I asked Chiara Rodighiero what she would have done had she not entered the family business. “Music,” she said. “I play the Sax and the French Horn. My husband went to the conservatory and studied French Horn.” She still plays in a band under the direction of Carlo Montanari.

COFFELE. (www.coffele.it) Wow! What a visit! The Coffele family pulled out all the stops, giving the San Gio crowd an exceptional experience. We visited their animals – donkeys, goats, chickens and a really fine work horse -, we lolled on the lovely lawn overlooking the most splendid view of Soave, and then they provided us with a bang-up lunch. (The chef was the winner of Hell’s Kitchen Italia). AND the wines were – of course- great as always. Among them there was the elegant, pear-tinged 2015 Soave Brut and the Ca Visco Soave, with its enticing undertow of ripe pears on the palate.

We also visited another producer, who has a very beautiful facility but has not yet come to grips with what it means to do a winery visit.

PRODUCER TIP: If it is a broiling hot summer day, with the sun directly over-head (as it is around High Noon), then it would probably be best to NOT deliver the lengthy opening remarks in a shade-less, chair-less portion of the terrace.
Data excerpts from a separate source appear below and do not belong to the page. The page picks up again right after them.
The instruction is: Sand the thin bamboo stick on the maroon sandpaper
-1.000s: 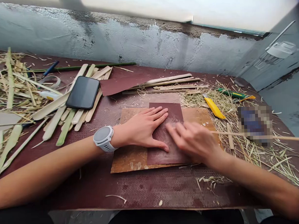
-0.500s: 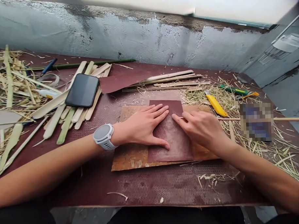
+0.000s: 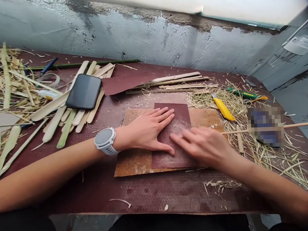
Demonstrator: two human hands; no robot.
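Note:
My left hand (image 3: pixel 149 130), a grey watch on its wrist, lies flat with fingers spread on a dark reddish-brown sheet of sandpaper (image 3: pixel 181 116). Pale scuff marks show on the sheet, and beneath it is a flat wooden board (image 3: pixel 132 162). Over the right part of the sandpaper, my right hand (image 3: pixel 207 144) is closed on a thin wooden stick (image 3: pixel 299 125). The stick runs out to the right past the hand; its near end is hidden by the fingers, which are slightly blurred.
A phone (image 3: pixel 83 91) rests on bamboo strips at the left, beside a heap of shavings (image 3: pixel 15 80). Behind the board lie another brown sheet (image 3: pixel 125 83) and more strips (image 3: pixel 178 79). Yellow (image 3: pixel 223 108) and green (image 3: pixel 244 93) cutters lie among shavings at right, near a blurred-out item (image 3: pixel 265 126).
My right hand has slid toward me and slightly left across the sandpaper, and the stick has tilted with it. The left hand stays pressed in the same place.

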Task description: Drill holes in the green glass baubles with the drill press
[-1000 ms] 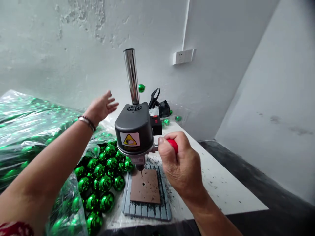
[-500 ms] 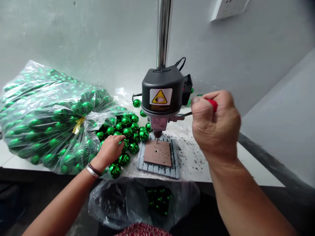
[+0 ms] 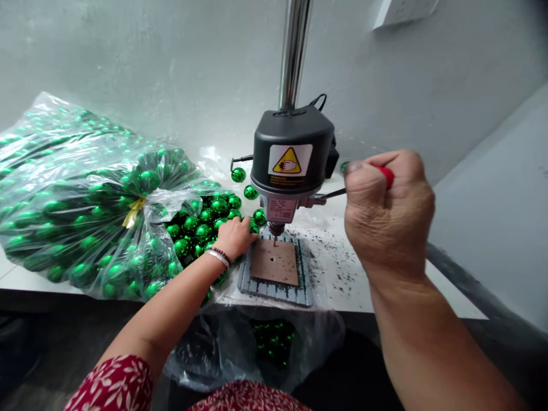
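Observation:
My right hand (image 3: 391, 211) is wrapped around the red-knobbed lever (image 3: 387, 177) of a small black drill press (image 3: 293, 148). Its thin bit hangs above a brown board (image 3: 274, 262) with a hole in it, on a slotted grey base plate (image 3: 306, 294). To the left of the bit, my left hand (image 3: 236, 237) reaches over a pile of shiny green baubles (image 3: 202, 234). Its thumb and finger close around a green bauble (image 3: 254, 228) beside the plate's back left corner; the other fingers are partly hidden.
A large clear bag (image 3: 81, 222) full of green baubles, tied with a yellow tie (image 3: 135, 211), lies at left. Dark shavings (image 3: 331, 260) litter the white table (image 3: 355, 299). Below the front edge hangs an open plastic bag (image 3: 317, 342) with green baubles inside. A wall stands behind.
My left hand has moved right and away from me across the baubles to one beside the plate. My right hand stays on the lever. The view has shifted slightly.

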`<state>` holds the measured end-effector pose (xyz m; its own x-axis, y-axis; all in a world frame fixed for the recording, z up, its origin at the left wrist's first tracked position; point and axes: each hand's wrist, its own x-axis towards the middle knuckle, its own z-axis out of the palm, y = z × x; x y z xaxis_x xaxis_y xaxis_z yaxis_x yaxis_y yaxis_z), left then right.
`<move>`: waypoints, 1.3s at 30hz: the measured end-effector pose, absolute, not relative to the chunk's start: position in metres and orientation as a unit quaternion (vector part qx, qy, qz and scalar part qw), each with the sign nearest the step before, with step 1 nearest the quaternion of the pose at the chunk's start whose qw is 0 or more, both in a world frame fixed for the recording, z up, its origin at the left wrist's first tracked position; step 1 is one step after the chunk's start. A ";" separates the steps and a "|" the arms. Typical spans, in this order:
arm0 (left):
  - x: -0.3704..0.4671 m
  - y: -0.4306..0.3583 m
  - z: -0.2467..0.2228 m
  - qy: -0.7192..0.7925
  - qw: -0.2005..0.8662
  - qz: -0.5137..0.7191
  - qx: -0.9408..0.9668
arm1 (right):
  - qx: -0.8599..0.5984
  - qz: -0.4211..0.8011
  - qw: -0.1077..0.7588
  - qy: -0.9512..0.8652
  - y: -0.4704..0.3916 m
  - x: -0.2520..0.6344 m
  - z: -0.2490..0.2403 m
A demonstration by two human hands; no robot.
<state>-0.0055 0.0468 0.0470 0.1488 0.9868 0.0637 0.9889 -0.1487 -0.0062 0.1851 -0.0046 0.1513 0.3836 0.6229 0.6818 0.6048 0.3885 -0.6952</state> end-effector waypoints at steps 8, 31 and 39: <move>-0.006 0.045 0.048 -0.653 -0.055 -0.054 -0.754 | -0.541 0.003 0.626 -0.561 -0.005 0.186 0.151; 0.002 0.009 -0.008 -0.599 -0.453 -0.378 -0.542 | -0.485 0.026 0.657 -0.577 -0.005 0.185 0.149; 0.009 0.011 0.001 -0.608 -0.370 -0.314 -0.629 | -0.490 0.032 0.647 -0.584 -0.005 0.186 0.152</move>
<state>0.0091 0.0107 0.0006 0.0645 0.9964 -0.0544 0.5322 0.0117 0.8466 0.1865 -0.0055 0.1520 0.3161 0.6137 0.7235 0.5298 0.5184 -0.6712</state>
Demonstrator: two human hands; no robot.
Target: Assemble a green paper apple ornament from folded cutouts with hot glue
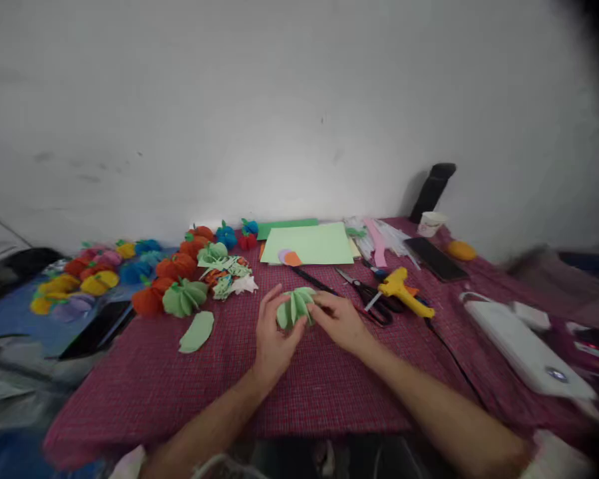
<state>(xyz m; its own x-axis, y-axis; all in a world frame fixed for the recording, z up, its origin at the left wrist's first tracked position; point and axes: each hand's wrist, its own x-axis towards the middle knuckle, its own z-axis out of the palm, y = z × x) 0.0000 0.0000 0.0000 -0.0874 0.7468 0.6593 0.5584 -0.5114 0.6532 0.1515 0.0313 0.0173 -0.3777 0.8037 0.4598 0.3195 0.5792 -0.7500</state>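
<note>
Near the middle of the cloth-covered table, a light green paper pumpkin (295, 307) with fanned-out folds is held between both hands. My left hand (274, 332) grips its left side, thumb at the lower front and fingers behind. On the right side, my right hand (340, 320) pinches the folds with thumb and fingertips. A cut piece of the same light green paper (196, 331) lies flat to the left. Beside it sits a light green paper pumpkin (184, 297) with a small stem.
Many coloured paper pumpkins (177, 267) stand at the left, with paper scraps (229, 274) beside them. Green paper sheets (309, 243) lie at the back. On the right are scissors (367, 290), a yellow glue gun (404, 293) with a cord, a phone (435, 258), a paper cup (430, 223) and a white device (529, 346).
</note>
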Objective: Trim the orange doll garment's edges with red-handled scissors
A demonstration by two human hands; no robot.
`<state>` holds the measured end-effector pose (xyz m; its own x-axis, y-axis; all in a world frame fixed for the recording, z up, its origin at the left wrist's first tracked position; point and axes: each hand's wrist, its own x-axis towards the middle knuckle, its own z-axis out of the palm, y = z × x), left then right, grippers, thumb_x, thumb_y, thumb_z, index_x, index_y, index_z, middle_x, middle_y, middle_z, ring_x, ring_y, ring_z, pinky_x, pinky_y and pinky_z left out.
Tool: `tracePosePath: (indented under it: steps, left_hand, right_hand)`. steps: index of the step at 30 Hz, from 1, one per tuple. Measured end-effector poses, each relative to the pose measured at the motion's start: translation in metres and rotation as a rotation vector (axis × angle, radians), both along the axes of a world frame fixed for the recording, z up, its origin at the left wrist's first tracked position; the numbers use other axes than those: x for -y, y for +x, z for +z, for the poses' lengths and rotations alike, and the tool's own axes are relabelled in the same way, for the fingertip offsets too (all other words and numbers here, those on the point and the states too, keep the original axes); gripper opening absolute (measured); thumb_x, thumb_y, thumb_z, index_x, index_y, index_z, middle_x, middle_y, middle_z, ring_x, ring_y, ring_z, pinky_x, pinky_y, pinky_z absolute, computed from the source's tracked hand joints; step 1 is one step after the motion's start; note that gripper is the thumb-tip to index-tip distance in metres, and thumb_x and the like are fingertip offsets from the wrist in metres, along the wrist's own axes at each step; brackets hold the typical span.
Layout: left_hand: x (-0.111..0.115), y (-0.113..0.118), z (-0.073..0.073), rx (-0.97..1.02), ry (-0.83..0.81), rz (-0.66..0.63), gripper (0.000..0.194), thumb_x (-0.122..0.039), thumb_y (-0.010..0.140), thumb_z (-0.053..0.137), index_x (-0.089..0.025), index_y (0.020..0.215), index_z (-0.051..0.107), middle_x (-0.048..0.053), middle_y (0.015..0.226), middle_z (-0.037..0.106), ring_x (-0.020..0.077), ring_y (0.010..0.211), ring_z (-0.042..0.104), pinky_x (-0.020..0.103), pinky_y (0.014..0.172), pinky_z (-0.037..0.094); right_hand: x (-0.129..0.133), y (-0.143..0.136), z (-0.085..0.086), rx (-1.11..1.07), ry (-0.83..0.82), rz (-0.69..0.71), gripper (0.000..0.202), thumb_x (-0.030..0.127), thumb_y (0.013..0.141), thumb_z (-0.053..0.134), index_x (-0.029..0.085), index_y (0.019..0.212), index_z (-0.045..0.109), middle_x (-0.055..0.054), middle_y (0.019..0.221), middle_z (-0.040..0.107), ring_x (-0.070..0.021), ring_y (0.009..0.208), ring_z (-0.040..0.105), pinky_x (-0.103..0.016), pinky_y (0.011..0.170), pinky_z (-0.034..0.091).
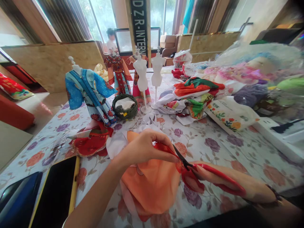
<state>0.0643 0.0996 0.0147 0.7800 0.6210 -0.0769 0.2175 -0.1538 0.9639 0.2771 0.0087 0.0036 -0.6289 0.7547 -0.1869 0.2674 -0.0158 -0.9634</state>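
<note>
In the head view, red-handled scissors (pixel 218 179) sit in my right hand (pixel 206 172), with the fingers closed around the handles. Their dark blades are parted and reach to the edge of an orange cloth (pixel 154 183). My left hand (pixel 148 147) pinches a red part of this cloth beside the blades, thumb and fingers pressed together. The orange fabric hangs down below my left hand onto the table, with a white layer showing along its left side. Whether the blades bite into the cloth is too small to tell.
Two phones (pixel 55 193) lie at the left front. A blue robe on a mannequin (pixel 87 88), a dark basket (pixel 125 107) and bare white mannequins (pixel 142 72) stand behind. Folded cloths (pixel 190 98) and a floral packet (pixel 230 114) lie right. A person (pixel 111 42) is far back.
</note>
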Motion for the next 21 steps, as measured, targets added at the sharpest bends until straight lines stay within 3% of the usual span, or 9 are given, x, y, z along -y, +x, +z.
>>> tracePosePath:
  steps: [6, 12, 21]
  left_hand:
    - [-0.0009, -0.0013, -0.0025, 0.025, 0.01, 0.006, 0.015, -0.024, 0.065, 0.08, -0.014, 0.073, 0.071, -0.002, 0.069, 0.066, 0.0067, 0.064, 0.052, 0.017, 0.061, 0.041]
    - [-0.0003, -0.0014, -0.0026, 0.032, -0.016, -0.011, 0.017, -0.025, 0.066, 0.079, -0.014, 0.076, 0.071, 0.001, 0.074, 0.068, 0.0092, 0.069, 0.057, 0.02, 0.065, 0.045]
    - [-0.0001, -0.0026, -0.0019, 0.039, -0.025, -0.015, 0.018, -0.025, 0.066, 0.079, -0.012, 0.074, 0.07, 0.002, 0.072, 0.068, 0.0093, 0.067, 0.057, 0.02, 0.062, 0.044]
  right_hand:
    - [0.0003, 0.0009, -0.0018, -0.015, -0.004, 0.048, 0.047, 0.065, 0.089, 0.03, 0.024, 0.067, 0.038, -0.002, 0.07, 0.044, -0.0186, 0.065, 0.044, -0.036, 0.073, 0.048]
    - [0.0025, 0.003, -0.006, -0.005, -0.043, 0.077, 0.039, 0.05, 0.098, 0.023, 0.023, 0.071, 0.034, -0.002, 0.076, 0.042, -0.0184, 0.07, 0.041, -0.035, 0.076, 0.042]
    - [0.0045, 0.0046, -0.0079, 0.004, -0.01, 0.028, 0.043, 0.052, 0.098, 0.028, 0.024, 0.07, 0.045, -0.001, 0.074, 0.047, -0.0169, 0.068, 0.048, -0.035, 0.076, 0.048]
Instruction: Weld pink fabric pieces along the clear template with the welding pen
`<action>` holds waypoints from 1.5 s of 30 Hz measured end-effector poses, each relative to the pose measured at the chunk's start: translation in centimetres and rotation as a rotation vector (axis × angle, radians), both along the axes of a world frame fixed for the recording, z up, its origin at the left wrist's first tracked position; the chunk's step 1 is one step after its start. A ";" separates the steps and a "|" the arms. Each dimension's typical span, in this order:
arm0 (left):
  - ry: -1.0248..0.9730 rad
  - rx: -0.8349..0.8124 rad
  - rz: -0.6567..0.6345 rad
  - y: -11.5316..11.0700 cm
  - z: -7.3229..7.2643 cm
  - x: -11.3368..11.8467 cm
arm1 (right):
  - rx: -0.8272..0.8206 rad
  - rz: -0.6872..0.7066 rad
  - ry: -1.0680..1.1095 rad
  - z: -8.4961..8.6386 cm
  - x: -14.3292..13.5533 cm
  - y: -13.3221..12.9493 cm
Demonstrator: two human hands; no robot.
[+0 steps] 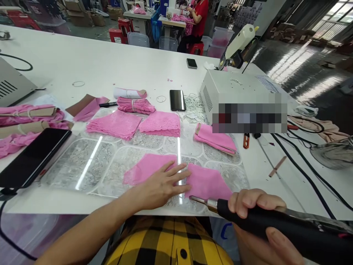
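Note:
My left hand lies palm down with its fingers spread, over the right part of a pink fabric piece, its fingertips reaching a second pink piece. My right hand is wrapped round a black-handled tool. The tool's metal tip is at the lower left corner of the second piece. Both pieces lie on a clear patterned mat. Behind them sit two stacks of pink fabric and a folded pink bundle.
A grey box stands at the back right, with a glue gun above it. Black cables cross the right side. A large black phone is at the left; another phone lies mid-table. A person in red sits farther back.

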State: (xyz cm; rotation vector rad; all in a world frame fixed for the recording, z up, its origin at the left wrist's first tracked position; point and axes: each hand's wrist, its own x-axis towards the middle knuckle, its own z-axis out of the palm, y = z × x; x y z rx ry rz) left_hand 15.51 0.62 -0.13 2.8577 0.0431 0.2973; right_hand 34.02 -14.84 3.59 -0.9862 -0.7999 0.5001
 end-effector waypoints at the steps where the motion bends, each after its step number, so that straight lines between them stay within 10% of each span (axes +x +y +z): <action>1: -0.002 0.001 0.002 0.0 -0.1 0.0 | -0.002 -0.003 0.007 0.0 -0.2 0.1; 45: -0.147 -0.022 0.044 0.0 0.2 -0.2 | 0.016 0.073 0.007 0.3 -0.7 0.3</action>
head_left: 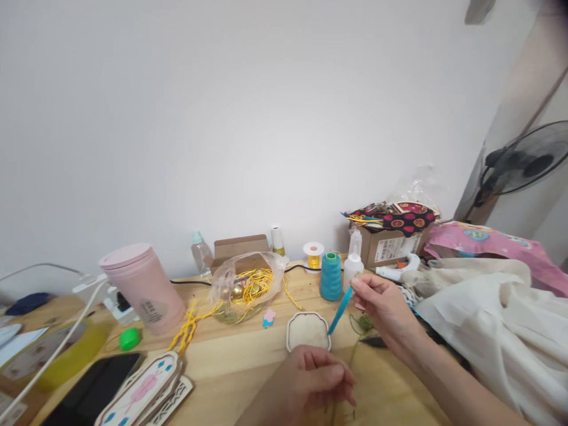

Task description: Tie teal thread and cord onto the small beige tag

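My right hand (377, 302) pinches the upper end of a flat, narrow blue strip (341, 310) between thumb and fingertips. The strip slants down to the left, its lower end at the edge of a small pale plaque (309, 331) with a scalloped dark-lined border. Just in front of that plaque is my left hand (317, 378), fingers curled in and thumb laid over them; whatever it may hold is hidden. Some thin green thread (364, 322) lies beside my right wrist, near a dark pointed object (374, 341). Behind the strip stands a cone of blue thread (331, 278).
White squeeze bottles (354, 269), a yellow thread spool (313, 255) and a plastic bag of yellow cord and gold bells (248, 284) line the back. Leftward are a pink tumbler (144, 290), decorated plaques (144, 390) and a phone (93, 387). White cloth (483, 319) is piled right.
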`<state>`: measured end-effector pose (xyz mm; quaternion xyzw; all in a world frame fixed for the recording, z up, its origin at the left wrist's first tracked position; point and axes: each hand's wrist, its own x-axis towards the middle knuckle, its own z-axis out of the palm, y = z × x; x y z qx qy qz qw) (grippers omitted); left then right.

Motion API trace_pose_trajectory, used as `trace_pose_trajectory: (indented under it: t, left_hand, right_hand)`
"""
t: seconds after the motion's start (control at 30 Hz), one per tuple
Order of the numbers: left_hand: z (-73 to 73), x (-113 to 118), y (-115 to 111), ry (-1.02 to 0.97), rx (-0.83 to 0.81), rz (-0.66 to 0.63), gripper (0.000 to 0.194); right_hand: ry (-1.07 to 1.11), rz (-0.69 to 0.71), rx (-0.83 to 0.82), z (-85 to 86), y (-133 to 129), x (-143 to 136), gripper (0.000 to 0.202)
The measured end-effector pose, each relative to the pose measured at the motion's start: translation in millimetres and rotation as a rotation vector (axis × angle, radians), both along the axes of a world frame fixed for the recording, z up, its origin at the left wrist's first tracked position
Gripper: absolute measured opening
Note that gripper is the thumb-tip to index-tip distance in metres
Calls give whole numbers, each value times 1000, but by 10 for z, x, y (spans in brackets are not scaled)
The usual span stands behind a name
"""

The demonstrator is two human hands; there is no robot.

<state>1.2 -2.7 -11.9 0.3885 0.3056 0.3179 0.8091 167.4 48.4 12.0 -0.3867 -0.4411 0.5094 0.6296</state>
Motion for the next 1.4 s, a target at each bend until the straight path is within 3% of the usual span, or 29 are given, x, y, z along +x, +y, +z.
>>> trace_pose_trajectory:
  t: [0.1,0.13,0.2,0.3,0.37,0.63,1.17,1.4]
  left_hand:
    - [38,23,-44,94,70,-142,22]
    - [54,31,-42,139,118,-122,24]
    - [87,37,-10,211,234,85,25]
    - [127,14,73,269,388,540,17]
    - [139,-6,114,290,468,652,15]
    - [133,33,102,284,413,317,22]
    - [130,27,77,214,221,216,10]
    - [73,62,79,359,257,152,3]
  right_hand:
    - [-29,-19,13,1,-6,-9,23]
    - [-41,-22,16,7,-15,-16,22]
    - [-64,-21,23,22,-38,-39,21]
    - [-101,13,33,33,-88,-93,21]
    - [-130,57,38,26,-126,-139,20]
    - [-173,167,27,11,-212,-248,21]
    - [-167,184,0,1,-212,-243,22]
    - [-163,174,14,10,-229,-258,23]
In the same vein, it would NOT be wise to take a group of people who can still feel rivulets of sweat sliding down their spines into a chilled cellar room (ice cream would not have melted or even softened in this environment) to stand for over 30 minutes. In short: visitors are human beings and should be treated with the courtesy you would show to any mammal.

6 July Maddalena Crippa at the Teatro Romano

I like the trend of allowing women to play Shakespearean kings and princes.  A few years ago, the great British actress Fiona Shaw played the role of Richard II and of course last Glenda Jackson appeared as King Lear.

We arrive at the Teatro Romano, built in the late 1st century BC, to see Richard II, the title role performed by Maddelena Crippa.

For those that need reminding, here is a brief description of Richard II, from 1066 And All That: A Memorable History of England, comprising all the parts you can remember, including 103 Good Things, 5 Bad Kings and 2 Genuine Dates  (yes, I get most of my British history form this wee bookie.)

Richard II: An unbalanced King

Richard II was only a boy at his accession: one day, however, suspecting that he was now twenty-one, he asked his uncle and, on learning that he was, mounted the throne himself and tried first being a Good King and then being a Bad King, without enjoying either very much: then, being told that he was unbalanced, he got off the throne again in despair, exclaiming gloomily: “For God’s sake, let me sit on the ground and tell bad stories about cabbages and things.” Whereupon his cousin Lancaster (spelt Bolingbroke) quickly mounted the throne and said he was Henry IV Part I. Richard was thus abdicated d was led to the Tower and subsequently to Pontefract Castle where he died of mysterious circumstances, probably a surfeit of Pumfreys (spelt Pontefracts).